I think sometimes the US muscle cars can be awkward to convert the power into torque at the wheel. I always persuade owners to allow me to change their curves to actually make the motor less reactive under higher revs and more pumped at the lower end which helps away from in the traffic light drags And goodness Colorado must be offroad heaven. Your winches must be essential kit also. I would love to try those extremes and lol@mall crawlers.. we have Chelsea tractors here driven by posh mothers and Gordon Gekko types And so you all three of you are tweakmeisters in your own ends of the motor, I think then you can all work simultaneously! Rollbars and suspension takes loads of noodling around to get stiffness and damping just so and even then when it feels just right and you drive somewhere else it is all off again. You three sound like a great team. None of my friends give a hoot about my motor lol to them it is a 2+2 taxicab. And are forging skills not retained in your hands and mind do you think? Like old MA techs that we have not done in a while, they are still hardwired in? I think it is an almost poetic expertise to possess. And wow you do need a lot of skills to be a dive instructor in those environments. A cattleboat sounds pejorative.. I am guessing it is a kind of McDive tour then is that correct? And you are another language expert too wow. I am so glad you can see your huge skill base and experience as the expertise it is and better still that you can put it all to use going forward. I think combining work with pleasure in that way cannot be beat. I think you have it sussed as we say here. Or maybe you say there too Thank you for elaborating and doing so with courtesy. I am grateful as ever.

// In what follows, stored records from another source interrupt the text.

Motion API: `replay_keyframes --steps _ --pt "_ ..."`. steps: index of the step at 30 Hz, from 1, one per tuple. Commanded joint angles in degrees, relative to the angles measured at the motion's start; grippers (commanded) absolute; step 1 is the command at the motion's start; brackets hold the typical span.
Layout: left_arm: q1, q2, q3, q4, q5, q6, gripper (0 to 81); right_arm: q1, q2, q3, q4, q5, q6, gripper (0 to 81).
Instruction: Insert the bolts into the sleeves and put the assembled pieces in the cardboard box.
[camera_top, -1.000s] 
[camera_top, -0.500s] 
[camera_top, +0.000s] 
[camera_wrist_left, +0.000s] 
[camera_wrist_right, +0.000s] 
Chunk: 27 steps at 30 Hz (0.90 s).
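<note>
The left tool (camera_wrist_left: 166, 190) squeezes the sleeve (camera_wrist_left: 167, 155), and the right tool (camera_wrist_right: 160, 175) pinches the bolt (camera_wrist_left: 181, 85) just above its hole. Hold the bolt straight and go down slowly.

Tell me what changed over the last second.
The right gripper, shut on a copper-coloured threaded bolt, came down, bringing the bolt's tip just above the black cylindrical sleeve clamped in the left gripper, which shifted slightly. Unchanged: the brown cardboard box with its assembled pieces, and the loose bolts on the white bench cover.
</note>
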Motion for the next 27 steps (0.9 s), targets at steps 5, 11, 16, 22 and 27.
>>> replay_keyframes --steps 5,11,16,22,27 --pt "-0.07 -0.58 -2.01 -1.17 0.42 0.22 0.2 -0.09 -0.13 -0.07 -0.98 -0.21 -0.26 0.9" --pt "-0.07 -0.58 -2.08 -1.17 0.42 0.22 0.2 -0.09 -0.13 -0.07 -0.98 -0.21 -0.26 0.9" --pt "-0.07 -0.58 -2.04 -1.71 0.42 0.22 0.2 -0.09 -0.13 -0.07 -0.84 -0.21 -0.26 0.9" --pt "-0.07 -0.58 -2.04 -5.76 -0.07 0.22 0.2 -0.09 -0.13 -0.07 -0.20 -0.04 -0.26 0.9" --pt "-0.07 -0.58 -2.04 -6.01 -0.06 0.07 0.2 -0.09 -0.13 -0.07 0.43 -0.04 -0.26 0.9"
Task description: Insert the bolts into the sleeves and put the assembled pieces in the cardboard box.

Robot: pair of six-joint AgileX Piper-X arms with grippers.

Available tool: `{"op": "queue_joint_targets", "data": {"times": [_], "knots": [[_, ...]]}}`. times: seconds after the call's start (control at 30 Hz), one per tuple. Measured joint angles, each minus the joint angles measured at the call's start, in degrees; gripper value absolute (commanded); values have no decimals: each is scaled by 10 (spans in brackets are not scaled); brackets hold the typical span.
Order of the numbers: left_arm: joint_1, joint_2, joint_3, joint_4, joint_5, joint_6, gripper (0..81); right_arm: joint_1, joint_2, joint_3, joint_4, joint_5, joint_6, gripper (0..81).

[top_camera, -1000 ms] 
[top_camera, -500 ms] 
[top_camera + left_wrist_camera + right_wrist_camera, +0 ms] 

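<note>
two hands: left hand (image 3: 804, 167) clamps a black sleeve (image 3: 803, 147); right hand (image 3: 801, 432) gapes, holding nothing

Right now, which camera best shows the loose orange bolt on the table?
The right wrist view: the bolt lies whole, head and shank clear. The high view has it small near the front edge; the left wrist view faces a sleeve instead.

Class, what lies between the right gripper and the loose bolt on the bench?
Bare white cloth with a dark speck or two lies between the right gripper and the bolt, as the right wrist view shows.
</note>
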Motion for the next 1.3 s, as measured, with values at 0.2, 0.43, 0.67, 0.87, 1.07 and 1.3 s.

The TA was built primarily as a street car, so we wanted the flatest torque curve possible. If it were primarily a race car, it would have gotten less static compression and more boost. Currently, the static CR is 10.5:1 and it gets 9lbs of boost at the manifold (12lbs before the intercooler). For a purely race engine, I'd have gone with a static CR of 7 or 8:1 and 18-20lbs of boost.
All three are built around strokers for the low end torque. The offroaders especially, since you don't need high RPM power offroad. They're crawling... especially the Jeep. With the Atlas 4-speed transfer case, you get a 1:1 highway gear, a 2:1 low range (which is roughly what a factory 4x4 will have), a 5:1 crawler gear, and by engaging the 2:1 and the 5:1 you get a 10:1 superlow range. It's impossible to go fast, but at 5:1 or 10:1 with 5:13 gears in the differentials, it will crawl up pretty much anything.
I think relearning is faster than learning, but you certainly lose things when you're inactive.
The term cattleboat is certainly not complimentary... There are a large number of divers who, while certified, might only do one or two dives a year. Or less. And there are shops that specialize in taking large groups of these relatively unskilled and unpracticed divers out to shallow, low- or no-current reefs. A lot of these divers are doing what is known as a resort course or discover SCUBA course. These folks are not even certified. They're given an hour or two of very minimal training in a pool and then taken out (paired with an instructor, with no more than a 4:1 ratio) for a dive experience. 20-30 means a crowded reef. And since they're not very practiced, their bouyancy and trim is lacking. That means they bang into and kick the reef. That's not good for it. Reefs are quite fragile.
The best thing I can say about the cattle boat operators is that since they all go to the same easy sites, it keeps the crowds (and the reef damage) away from other sites.
While I'm not at all a fan of cattle boats, I am a fan of those discover SCUBA courses. They give people a chance to experience the underwater world without the expense of certification. I just don't think they should be done from cattle boats.
Our own addiction to diving came about in a fairly typical way, I think. We were in Cancun and took the ferry over to Cozumel one day to ride the Atlantis. This is a submarine which takes passengers down to a max of 100 feet. We thought it was cool, but you couldn't exactly see things up close from inside the sub. So we took a trip on something called a BOB. With these things, you sit on something like a stationary bike with your head in a big plastic bubble. They're neutrally bouyant at about 25 feet, so they sink to that level and stay there. They have an electric motor so you can scoot around. Better, but still not enough. So we took a resort course, with no cattle boat involved. A small boat with the captain, the instructor (who stressed the importance of bouyancy control from the first instant) my wife and me. A site that was NOT filled with a crowd of divers. Instant addiction. We're definately 'vacation divers', since Colorado isn't excactly a Mecca for divers, but even so we did about 75 dives in our first year certified.